Georgia Electronic Life Safety & System Association Inc., a trade organization, plus Safecom Security Solutions Inc. and Acom Security Co. LLP, sued the city in March 2018.
The city revised its ordinance in September 2017, because the model ordinance recommended by the alarm association and implemented by the city in 2013 proved to have no substantial impact in reducing the number of false alarms. In 2017, there were 9,802 calls to the 911 center by alarm companies with 99 percent of those false alarms.
The city also amended the ordinance again in June 2018, requiring alarm companies to provide true, confirmed verification through audio, video or in-person confirmation on intrusion (burglar) alarm activations before calling 911. That change took effect a year later to give alarm companies time to adjust.
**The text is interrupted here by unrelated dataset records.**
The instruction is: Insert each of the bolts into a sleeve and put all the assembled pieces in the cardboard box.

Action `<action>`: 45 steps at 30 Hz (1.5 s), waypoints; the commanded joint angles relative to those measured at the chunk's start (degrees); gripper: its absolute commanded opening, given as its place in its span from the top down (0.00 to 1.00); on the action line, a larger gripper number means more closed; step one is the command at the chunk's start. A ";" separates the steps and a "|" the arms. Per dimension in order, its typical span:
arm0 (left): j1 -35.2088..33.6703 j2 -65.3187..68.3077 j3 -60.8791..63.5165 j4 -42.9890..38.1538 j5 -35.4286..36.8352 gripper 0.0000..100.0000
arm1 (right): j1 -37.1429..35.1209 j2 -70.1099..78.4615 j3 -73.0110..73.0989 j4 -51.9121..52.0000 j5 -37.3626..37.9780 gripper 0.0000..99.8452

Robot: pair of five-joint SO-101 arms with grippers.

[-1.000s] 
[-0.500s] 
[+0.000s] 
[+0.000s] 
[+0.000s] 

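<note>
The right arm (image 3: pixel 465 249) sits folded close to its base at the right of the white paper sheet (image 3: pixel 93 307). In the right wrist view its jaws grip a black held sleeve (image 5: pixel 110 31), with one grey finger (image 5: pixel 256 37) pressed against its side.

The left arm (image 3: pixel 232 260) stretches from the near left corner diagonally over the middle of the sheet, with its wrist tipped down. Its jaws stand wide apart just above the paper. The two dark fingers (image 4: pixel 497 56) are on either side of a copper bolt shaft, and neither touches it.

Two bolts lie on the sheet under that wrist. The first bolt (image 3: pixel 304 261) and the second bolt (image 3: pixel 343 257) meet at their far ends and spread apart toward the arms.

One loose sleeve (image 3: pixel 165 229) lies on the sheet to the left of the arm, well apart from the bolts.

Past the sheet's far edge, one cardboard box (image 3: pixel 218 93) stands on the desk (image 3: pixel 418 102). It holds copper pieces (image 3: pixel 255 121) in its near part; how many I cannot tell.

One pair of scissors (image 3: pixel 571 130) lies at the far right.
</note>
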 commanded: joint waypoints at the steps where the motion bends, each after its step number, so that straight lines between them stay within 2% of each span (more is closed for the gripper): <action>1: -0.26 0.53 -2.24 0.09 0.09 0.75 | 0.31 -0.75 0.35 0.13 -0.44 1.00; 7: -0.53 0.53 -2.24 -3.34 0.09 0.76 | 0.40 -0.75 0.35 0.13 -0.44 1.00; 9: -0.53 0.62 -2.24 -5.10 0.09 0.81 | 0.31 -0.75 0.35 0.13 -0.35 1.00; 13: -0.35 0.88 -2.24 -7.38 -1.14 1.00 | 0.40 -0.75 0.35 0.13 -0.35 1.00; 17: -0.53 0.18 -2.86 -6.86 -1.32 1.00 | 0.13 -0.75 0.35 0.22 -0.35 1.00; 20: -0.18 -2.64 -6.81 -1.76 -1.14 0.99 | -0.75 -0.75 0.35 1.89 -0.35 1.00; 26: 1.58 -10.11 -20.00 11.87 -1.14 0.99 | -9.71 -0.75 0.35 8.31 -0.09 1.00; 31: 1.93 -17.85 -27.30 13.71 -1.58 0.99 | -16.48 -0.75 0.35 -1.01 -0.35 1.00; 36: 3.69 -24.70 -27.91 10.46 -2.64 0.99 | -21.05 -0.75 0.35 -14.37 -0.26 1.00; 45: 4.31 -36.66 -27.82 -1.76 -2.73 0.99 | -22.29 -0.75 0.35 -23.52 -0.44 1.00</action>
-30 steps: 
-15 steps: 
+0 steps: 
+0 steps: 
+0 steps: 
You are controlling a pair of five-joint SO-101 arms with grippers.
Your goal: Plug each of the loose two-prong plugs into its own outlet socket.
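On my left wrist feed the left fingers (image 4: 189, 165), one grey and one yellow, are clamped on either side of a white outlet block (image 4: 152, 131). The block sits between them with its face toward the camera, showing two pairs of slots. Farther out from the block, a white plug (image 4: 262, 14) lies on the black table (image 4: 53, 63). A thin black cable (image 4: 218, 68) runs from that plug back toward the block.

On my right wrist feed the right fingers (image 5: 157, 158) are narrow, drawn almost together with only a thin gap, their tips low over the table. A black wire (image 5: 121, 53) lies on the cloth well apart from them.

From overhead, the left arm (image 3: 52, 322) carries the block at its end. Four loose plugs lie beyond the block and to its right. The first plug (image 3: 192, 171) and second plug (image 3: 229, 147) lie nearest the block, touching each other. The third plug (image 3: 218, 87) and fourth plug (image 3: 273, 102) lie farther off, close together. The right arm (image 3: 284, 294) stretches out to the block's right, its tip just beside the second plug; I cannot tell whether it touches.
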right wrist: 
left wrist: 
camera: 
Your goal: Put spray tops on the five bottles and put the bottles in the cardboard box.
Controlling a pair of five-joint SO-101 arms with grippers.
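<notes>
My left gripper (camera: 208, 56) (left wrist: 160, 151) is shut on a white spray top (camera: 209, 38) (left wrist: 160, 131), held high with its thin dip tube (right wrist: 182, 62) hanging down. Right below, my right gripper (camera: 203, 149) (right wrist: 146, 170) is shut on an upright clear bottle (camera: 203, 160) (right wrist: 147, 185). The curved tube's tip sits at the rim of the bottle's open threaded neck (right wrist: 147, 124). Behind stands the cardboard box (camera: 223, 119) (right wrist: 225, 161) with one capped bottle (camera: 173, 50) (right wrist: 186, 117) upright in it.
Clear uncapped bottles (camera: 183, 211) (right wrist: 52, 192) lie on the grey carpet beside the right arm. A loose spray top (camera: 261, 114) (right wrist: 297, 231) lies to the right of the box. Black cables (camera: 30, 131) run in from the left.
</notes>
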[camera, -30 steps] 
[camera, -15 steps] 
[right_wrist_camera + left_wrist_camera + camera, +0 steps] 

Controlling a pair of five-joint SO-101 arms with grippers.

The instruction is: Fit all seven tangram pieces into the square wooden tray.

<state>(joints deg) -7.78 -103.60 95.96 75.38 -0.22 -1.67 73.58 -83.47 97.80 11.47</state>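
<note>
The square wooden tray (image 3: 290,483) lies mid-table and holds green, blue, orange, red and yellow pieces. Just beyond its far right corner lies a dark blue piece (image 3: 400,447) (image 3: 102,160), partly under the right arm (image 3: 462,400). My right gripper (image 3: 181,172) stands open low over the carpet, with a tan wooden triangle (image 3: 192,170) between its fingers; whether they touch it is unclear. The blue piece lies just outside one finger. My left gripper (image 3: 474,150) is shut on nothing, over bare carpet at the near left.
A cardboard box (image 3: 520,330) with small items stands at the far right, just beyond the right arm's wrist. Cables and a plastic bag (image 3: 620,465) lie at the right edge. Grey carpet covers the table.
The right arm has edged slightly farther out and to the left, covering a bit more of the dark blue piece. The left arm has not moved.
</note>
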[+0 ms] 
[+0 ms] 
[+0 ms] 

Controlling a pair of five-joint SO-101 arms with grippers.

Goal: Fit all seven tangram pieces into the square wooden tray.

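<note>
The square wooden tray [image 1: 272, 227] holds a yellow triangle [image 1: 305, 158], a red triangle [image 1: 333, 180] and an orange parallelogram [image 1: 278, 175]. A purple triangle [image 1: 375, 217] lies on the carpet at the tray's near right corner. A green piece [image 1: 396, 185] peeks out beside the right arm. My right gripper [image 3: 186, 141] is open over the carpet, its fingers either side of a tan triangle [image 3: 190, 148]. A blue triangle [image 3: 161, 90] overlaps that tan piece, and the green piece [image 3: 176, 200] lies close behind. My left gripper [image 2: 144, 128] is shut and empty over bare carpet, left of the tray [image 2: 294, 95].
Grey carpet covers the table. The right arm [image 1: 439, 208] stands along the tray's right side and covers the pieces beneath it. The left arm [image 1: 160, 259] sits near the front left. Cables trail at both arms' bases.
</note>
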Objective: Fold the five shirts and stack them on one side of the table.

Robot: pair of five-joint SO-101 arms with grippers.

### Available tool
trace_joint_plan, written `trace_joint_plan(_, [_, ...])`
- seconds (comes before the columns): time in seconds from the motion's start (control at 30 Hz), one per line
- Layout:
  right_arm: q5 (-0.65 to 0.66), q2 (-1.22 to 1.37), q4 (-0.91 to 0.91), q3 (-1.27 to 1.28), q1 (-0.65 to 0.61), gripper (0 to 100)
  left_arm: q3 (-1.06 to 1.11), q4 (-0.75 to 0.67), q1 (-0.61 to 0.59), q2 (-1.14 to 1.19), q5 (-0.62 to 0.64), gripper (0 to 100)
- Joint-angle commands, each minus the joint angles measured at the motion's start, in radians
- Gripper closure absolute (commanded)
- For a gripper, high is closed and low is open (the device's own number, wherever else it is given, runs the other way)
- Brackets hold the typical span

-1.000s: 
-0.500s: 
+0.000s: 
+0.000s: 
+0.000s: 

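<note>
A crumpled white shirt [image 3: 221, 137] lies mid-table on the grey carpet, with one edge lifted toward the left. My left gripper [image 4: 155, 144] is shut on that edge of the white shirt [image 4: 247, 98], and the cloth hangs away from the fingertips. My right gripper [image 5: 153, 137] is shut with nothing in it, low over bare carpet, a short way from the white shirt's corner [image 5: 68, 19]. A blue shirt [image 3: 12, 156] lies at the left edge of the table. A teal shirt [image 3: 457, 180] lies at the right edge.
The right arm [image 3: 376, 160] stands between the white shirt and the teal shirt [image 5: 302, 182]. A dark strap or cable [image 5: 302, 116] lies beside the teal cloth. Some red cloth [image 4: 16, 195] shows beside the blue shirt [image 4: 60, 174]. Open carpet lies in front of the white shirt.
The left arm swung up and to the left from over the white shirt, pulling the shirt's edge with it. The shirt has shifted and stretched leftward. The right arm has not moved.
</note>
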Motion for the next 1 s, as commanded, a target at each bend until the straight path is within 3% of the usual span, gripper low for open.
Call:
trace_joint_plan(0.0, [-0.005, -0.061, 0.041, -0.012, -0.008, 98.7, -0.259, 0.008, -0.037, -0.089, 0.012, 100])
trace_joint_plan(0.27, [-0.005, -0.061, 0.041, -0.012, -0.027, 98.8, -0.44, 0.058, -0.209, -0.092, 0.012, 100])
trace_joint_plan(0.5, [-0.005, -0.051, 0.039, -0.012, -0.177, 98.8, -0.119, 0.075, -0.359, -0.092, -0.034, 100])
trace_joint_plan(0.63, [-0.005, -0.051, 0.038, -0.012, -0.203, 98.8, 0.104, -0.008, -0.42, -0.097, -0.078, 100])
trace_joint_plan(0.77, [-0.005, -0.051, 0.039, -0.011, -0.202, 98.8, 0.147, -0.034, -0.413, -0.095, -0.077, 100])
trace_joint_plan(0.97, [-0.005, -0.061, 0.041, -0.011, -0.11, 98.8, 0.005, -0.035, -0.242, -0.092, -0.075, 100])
In the lawsuit, the alarm companies and the association claimed the ordinance violated their constitutional rights by fining the alarm companies for the false alarms they reported to 911 on behalf of their customers. The city maintains it is trying to resolve a public safety crisis created by the alarm industry.
In its ruling, the Eleventh Circuit Court wrote the ordinance is an economic regulation that “does not burden any suspect classification or fundamental right.” The court also upheld the city’s appeal process for false alarms, citing the alarm industry failed to prove harm because the companies never attempted an appeal.
“False alarms have, for decades, placed a strain on public safety resources,” Sandy Springs Mayor Rusty Paul said in a news release. “We are pleased that the appellate court recognized our efforts to provide a fair and reasonable solution to curb this waste on public safety efforts.”
In December 2018, the U.S. District Court dismissed the lawsuit and it was then appealed. The court opinion found substantive due process and legitimate governmental reasons for the ordinance and a rational basis for the city to believe the law furthers a legitimate purpose.
Since true verification took effect in June 2019, the 911 call center has received only 1,645 intrusion, panic or duress calls from alarm companies, with more than 99% of them remaining false alarms.
In a news release, the businesses involved in filing the lawsuit, including the Security Industry Alarm Coalition, a Frisco, Texas-based national organization that organized the suit and paid the legal fees, said they were disappointed in the judges’ ruling.
“The court reasoned that alarm companies could educate their customers, pass along fines, or stop serving chronic abusers and that it does not violate due process to hold them vicariously liable for the misconduct of their customers,” the release stated.
Stan Martin, the coalition’s executive director, added, “Even after it started fining alarm companies, Sandy Springs continued to impose additional punitive measures on the 80% of the community that depends on alarm systems to protect life and property. The Sandy Springs ordinance is also among the most punitive in the nation with excessive fines, even when a dispatch is cancelled and the requirement of some type of verification before police will be dispatched.”
The release also stated that since the ordinance went into effect, alarm companies have been forced to pay tens of thousands of dollars in civil penalties for the actions of alarm users who have caused “false alarms” as determined by Sandy Springs and billed by Cry Wolf Services, the city’s third-party alarm administrator.
“While we are disappointed in the court’s ruling, we are pleased that other cities have shown little interest in Sandy Springs’ vindictive approach to our industry,” Scott Hightower, the association’s president, said.
David Margulies, a spokesman for the coalition, said the parties that filed the lawsuit are considering asking for a hearing with the Eleventh Circuit’s entire panel of judges and will decide whether or not to appeal the case to the U.S. Supreme Court after that hearing, if they request it.